The joys of a long-held house are acknowledged. Gunn stares at the lemon tree in his yard, fully grown and bearing fruit, and recalls that a friend first grew the seed 25 years earlier, in a pot on the kitchen table of an old apartment.
Other enthusiasms are entertained. Gunn loved movies, all kinds. “Drugstore Cowboy” is so excellent, and so true to the experience of drug users, he wrote, that “you are happy to be a member of the human race that produced it.”
His crush on Keanu Reeves is a small, sunny theme in these letters. Gunn called him “a complete darling.” Later, after Reeves had appeared in a string of mediocre films, Gunn wrote: “I am beginning to think that Keanu doesn’t really care about his career at all, he’s looking for someone like me but can’t find him. Hey Keanu, I’m here! HERE! If you ring my doorbell I’ll show you all round the house!”

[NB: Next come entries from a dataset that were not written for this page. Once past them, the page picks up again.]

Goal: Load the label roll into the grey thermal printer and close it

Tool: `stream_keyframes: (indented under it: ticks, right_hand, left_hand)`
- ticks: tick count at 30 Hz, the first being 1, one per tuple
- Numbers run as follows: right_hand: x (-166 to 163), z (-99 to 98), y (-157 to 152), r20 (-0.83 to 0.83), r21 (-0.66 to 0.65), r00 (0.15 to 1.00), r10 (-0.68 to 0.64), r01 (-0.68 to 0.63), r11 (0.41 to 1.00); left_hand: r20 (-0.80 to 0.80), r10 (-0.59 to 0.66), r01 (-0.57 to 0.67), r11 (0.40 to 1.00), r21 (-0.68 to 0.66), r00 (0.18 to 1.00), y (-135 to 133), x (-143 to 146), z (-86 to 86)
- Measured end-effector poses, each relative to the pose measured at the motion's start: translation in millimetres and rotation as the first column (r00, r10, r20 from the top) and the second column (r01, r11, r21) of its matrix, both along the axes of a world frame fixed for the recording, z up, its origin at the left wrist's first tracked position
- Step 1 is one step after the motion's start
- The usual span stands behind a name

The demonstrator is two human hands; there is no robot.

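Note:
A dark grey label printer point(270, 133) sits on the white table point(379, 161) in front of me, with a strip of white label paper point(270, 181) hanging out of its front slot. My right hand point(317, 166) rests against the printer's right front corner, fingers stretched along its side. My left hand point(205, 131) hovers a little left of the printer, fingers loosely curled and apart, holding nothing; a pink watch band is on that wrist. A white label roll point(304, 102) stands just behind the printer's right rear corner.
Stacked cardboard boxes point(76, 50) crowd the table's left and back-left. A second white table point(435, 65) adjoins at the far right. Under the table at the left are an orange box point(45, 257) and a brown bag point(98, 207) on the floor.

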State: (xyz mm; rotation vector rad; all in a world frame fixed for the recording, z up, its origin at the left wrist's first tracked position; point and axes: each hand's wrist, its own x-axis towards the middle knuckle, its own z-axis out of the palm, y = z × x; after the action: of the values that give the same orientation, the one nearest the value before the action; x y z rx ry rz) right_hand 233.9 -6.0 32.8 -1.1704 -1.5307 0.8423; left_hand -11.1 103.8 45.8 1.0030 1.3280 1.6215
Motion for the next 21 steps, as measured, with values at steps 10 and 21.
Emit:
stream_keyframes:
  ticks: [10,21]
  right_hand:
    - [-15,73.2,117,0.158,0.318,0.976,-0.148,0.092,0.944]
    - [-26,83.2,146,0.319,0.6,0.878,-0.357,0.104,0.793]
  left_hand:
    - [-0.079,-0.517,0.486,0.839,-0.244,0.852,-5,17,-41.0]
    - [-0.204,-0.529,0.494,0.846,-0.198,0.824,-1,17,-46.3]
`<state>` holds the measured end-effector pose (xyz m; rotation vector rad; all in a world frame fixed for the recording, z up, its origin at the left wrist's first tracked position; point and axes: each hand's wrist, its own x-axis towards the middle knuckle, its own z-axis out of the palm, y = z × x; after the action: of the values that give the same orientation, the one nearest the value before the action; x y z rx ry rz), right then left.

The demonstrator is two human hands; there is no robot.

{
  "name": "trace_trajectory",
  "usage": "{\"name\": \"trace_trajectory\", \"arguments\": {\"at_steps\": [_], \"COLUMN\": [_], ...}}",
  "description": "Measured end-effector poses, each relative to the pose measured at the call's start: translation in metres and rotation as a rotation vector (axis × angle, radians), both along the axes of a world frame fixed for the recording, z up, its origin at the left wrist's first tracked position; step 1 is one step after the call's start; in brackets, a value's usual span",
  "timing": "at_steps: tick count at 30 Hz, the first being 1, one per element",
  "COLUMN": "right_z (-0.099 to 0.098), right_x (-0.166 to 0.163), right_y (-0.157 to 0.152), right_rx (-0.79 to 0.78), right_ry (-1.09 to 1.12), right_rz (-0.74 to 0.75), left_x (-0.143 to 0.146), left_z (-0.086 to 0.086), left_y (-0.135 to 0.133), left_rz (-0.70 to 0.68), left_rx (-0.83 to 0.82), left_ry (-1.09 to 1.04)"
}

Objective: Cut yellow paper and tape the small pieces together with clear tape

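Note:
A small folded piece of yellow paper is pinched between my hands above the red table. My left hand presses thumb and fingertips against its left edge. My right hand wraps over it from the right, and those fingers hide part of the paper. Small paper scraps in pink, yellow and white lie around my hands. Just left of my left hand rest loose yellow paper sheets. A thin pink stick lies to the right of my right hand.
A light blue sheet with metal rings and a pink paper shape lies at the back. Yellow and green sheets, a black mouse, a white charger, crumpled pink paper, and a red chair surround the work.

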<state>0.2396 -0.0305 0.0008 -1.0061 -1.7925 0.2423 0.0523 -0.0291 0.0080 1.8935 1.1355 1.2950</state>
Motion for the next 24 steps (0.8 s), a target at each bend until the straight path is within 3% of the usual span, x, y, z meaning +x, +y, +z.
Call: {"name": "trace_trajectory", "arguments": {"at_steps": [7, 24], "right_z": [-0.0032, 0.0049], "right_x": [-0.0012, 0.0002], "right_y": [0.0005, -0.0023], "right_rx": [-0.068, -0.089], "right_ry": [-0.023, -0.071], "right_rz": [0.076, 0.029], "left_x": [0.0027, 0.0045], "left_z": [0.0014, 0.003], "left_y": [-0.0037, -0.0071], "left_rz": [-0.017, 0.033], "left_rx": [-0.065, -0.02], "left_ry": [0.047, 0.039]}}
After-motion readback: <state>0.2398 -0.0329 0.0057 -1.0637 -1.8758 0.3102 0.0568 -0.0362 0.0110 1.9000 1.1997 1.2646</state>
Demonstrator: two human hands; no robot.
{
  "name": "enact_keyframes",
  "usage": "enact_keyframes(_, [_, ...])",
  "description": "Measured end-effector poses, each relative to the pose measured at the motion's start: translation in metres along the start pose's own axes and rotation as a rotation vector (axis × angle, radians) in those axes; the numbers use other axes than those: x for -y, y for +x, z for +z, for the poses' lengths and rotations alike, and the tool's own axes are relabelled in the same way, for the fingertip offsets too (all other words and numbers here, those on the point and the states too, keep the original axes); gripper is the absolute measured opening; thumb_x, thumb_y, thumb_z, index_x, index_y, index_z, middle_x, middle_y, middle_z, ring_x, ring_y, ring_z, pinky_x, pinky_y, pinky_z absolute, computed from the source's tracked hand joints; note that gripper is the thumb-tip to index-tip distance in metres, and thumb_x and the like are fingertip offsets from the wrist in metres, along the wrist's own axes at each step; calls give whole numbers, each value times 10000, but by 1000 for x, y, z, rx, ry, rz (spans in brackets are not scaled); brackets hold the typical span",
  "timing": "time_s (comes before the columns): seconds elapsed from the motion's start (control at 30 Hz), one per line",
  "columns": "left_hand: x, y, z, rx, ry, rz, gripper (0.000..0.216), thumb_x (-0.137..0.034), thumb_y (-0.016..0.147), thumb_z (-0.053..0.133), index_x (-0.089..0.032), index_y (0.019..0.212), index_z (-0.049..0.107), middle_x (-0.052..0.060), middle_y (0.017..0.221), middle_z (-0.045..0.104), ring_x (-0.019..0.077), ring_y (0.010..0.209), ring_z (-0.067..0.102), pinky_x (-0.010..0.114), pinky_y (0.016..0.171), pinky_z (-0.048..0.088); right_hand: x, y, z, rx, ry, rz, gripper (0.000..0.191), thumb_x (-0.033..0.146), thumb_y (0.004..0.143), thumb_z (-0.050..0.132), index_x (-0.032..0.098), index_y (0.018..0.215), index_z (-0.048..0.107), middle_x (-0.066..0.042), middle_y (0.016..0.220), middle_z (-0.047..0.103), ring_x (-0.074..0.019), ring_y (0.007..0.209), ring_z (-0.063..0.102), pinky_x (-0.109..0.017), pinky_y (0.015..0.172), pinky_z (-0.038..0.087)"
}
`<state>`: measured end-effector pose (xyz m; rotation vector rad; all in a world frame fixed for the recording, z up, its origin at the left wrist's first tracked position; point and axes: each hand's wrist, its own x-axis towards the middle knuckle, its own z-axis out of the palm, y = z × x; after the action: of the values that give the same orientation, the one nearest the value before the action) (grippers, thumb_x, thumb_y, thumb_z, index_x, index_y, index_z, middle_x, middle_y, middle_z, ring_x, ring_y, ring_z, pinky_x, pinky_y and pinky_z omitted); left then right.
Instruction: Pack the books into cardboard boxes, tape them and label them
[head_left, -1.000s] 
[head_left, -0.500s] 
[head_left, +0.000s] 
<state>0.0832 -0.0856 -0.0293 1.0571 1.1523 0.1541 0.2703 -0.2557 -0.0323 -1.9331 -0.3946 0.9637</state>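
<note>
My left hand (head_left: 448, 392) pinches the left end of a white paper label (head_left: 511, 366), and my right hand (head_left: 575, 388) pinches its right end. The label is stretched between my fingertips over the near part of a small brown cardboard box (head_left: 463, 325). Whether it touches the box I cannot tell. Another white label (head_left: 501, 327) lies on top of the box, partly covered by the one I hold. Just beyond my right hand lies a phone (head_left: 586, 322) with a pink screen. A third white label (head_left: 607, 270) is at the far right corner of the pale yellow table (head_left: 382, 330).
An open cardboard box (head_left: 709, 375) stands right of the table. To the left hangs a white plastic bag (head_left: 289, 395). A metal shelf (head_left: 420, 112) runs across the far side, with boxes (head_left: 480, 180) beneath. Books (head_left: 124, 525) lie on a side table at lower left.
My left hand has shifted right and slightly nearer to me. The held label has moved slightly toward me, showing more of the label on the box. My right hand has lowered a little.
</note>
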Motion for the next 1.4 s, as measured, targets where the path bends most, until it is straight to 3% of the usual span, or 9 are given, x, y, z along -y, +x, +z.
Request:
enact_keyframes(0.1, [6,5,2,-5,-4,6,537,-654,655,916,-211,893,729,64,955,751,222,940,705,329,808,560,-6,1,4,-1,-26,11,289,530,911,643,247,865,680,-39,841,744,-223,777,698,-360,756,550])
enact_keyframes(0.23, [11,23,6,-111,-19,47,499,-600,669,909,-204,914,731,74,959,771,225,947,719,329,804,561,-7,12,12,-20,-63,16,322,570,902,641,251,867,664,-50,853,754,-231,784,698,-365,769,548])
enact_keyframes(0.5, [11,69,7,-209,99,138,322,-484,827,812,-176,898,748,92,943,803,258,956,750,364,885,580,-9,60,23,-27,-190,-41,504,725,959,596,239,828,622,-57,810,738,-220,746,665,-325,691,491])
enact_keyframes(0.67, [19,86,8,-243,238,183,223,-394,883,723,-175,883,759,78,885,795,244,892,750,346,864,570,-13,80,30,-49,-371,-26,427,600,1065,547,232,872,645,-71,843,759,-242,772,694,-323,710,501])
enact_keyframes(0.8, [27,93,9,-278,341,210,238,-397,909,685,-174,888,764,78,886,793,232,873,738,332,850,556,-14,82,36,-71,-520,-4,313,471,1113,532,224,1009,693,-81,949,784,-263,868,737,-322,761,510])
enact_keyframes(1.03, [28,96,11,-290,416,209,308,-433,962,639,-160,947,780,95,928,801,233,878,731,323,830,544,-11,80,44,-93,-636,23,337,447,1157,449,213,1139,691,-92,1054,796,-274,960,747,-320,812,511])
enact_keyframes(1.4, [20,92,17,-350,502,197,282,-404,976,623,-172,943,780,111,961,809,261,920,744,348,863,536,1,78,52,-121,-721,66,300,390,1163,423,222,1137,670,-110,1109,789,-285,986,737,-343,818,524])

He was committed to music, high and low. “Eleanor Rigby” almost made him weep. He saw Hendrix live and attended Altamont. I had to laugh when I read, in a 1975 letter: “Did I tell you about BRUCE SPRINGSTEEN? 2 records, and the best new singer since — who shall I say? Elton John maybe.”
Gunn did not have an especially wide correspondence, at least as demonstrated in this dense collection of more than 700 pages, which the editors tell us is about one-tenth the total. Most are to the same handful of friends. There are rocket-like cameos. The best belongs to the young Oliver Sacks, whose full name was Oliver Wolf Sacks. He was a fan of Gunn’s.
Here’s how he’s introduced, in a 1961 letter: “There is a queer, colossally big London Jew called Wolf, a medical student, and a friend of Jonathan Miller, who says my poetry changed his life — it caused him to get a bike and wear leather, and he tears around like a whirlwind.”
Sacks and Gunn were briefly lovers, then lifelong friends. Gunn watched with a mix of pleasure and awe as Sacks’s career as a neurologist, naturalist and writer developed.